Malgré la disparition presque totale des traits de son visage, la divinité est reconnaissable à la présence de son principal attribut, le foudre, qu’il tient dans la main gauche. Le foudre évoque le tonnerre et renvoie au caractère lumineux (l’éclair) de la divinité. Dans sa main droite, il tenait un autre objet aujourd’hui disparu, que l’on peut supposer être un sceptre en métal, autre attribut majeur de Jupiter. Symbole d’autorité, le sceptre représente la majesté, Jupiter étant le roi des dieux.
Au roi des dieux
Le territoire de la cité antique de Nîmes (Colonia Augusta Nemausus), sur lequel se situe Lattes (Lattara), a livré pour toute l’Antiquité une quarantaine de témoignages du culte de Jupiter, qui en font la divinité la plus représentée du panthéon gallo-romain.
La plupart de ces témoignages sont des autels figurant le dieu ou seulement ses attributs.
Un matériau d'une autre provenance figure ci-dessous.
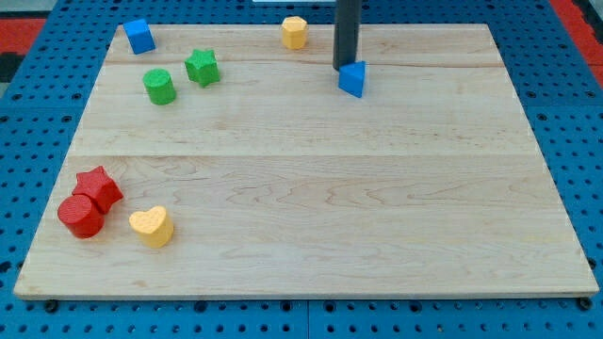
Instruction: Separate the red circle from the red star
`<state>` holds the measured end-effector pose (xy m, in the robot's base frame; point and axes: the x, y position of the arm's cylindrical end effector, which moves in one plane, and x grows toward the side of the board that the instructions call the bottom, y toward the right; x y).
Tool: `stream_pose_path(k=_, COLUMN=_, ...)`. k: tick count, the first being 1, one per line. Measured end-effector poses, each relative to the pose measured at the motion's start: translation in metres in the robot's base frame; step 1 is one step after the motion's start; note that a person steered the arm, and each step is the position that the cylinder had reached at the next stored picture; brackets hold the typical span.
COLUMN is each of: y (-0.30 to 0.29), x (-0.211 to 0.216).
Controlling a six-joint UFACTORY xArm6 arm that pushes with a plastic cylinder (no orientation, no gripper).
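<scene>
My tip [345, 66], the lower end of a straight dark rod that stands in for a claw and so has no jaws to open, close or grip, rests near the top edge of the pale wooden worktop [320, 198], touching or just beside the upper left of a small blue triangular block [352, 79]. A yellow hexagonal block [295, 32] sits at the top edge just to the view's left of the rod.

The task's pair lies well apart from the tip, at the worktop's bottom-left corner: the red circle [80, 216], a short red cylinder, touches the red star [98, 188], which stands just above and to its right. A yellow heart-shaped block [152, 227] sits close on the circle's right.

The risks look plain. A careless start could drag the blue triangle along. At the pair, a push through the star would likely carry both reds together; a push on the circle toward the left or bottom edge could tip it off the worktop, as both edges are near; a push toward the right could jam it against the heart.

Open room lies across the wide bare centre and the whole right side. A green cylinder [159, 87], a green star [202, 68] and a blue cube [139, 37] crowd the top-left corner.
</scene>
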<state>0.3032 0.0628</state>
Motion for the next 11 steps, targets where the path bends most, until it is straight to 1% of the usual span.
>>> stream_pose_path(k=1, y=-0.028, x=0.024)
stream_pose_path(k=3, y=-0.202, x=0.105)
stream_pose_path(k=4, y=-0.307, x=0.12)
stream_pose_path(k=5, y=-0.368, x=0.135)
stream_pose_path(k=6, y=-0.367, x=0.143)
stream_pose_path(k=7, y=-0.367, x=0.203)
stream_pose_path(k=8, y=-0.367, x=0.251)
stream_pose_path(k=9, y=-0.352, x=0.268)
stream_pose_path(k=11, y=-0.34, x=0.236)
Sur d’autres, une inscription en latin cite le nom de la divinité et l’accompagne parfois d’autres informations, comme un adjectif qui le qualifie (« à Jupiter très bon, très grand »…). Le nom de la personne qui offre l’autel au dieu (le dédicant) est souvent mentionné, ainsi qu’une formule que l’on peut traduire par « en remerciement de l’accomplissement de son vœu ».
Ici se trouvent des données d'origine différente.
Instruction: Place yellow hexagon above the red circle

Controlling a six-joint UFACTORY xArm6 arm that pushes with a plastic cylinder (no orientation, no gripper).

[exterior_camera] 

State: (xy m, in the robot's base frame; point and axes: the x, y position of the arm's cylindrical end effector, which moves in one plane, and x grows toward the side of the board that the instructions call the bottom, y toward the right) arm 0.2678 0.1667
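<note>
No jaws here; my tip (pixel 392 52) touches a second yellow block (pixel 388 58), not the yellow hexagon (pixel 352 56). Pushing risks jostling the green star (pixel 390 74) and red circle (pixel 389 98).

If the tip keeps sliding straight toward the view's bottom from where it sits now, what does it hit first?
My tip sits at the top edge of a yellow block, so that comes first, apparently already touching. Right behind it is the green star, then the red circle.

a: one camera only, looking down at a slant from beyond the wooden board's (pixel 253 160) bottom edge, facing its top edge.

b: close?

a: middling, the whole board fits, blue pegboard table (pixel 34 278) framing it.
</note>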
Le culte de Jupiter, roi des dieux et symbole de la puissance de Rome, s’est imposé en Gaule du sud avec la conquête romaine. Dieu romain par excellence, Jupiter est la figure majeure de la Triade Capitoline, qu’il forme avec les déesses Junon et Minerve, dont le culte était rendu à Rome et dans toutes les Provinces.
Sa présence sur cet autel n’est donc pas surprenante. En revanche, sa découverte sur le site de Castelle GR, dont l’état de conservation est relativement médiocre, est plus remarquable. Elle illustre la nature complexe de cet établissement vinicole antique du terroir lattois, occupé sur le long terme et qui associe en son sein divers aspects de la vie quotidienne : les travaux agricoles mais aussi les pratiques religieuses, notamment le culte à Jupiter.